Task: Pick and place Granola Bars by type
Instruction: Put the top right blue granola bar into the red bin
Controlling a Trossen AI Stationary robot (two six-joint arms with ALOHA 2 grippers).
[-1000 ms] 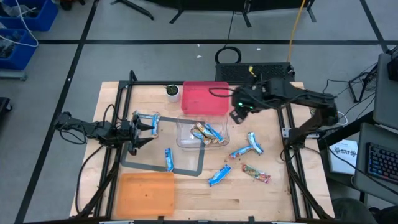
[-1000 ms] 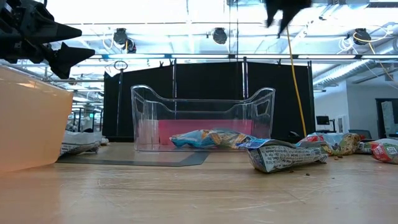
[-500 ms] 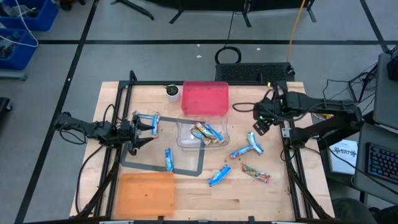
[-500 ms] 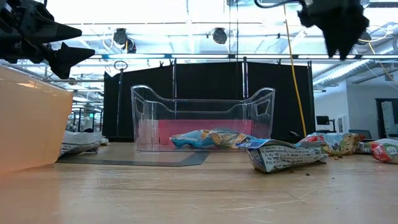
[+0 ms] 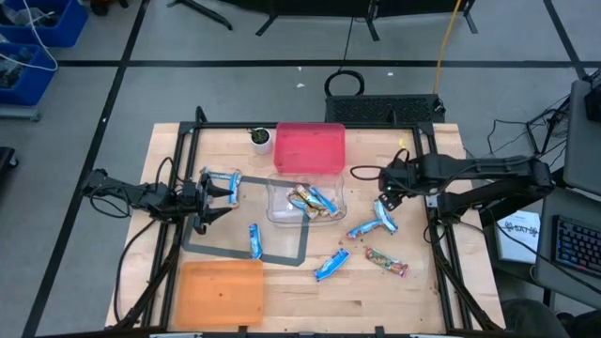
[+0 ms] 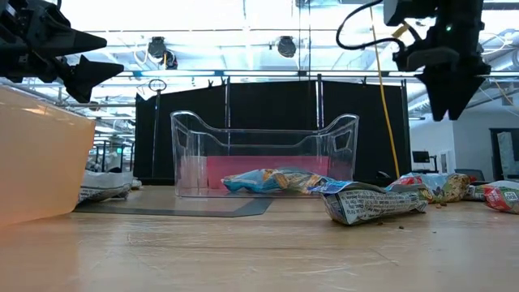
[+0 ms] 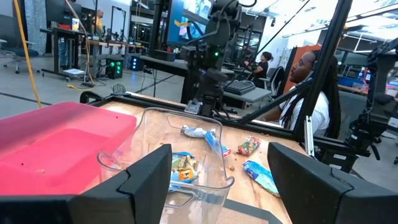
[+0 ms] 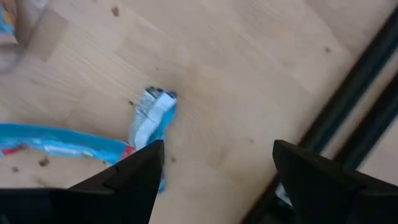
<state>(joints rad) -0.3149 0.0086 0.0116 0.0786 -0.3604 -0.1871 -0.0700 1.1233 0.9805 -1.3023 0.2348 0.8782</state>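
Blue bar (image 8: 152, 118) below wide-open, empty right pincer (image 8: 214, 165)

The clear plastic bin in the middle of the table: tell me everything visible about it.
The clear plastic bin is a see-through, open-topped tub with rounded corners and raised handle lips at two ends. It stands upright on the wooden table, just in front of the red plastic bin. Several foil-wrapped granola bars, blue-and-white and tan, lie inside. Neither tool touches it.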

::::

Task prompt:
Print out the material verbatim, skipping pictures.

Solution for this task:
Task: Pick and place Granola Bars by type
Instruction: Put the top right blue granola bar into the red bin
Controlling a Trossen AI Stationary robot (two six-joint arms with ALOHA 2 grippers).
[-1000 ms] 
[-1000 ms] 
[-500 ms] 
[-500 ms] 
[+0 ms] 
[+0 ms] 
[+0 ms] 
[+0 ms] 
<state>(joints rad) -0.3149 0.0086 0.0116 0.0786 -0.3604 -0.1871 -0.0700 1.1233 0.9805 -1.3023 0.2348 0.8782</state>
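Blue bar (image 8: 152, 118) below wide-open, empty right pincer (image 8: 214, 165)

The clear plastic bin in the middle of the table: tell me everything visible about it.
The clear plastic bin is a see-through, open-topped tub with rounded corners and raised handle lips at two ends. It stands upright on the wooden table, just in front of the red plastic bin. Several foil-wrapped granola bars, blue-and-white and tan, lie inside. Neither tool touches it.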

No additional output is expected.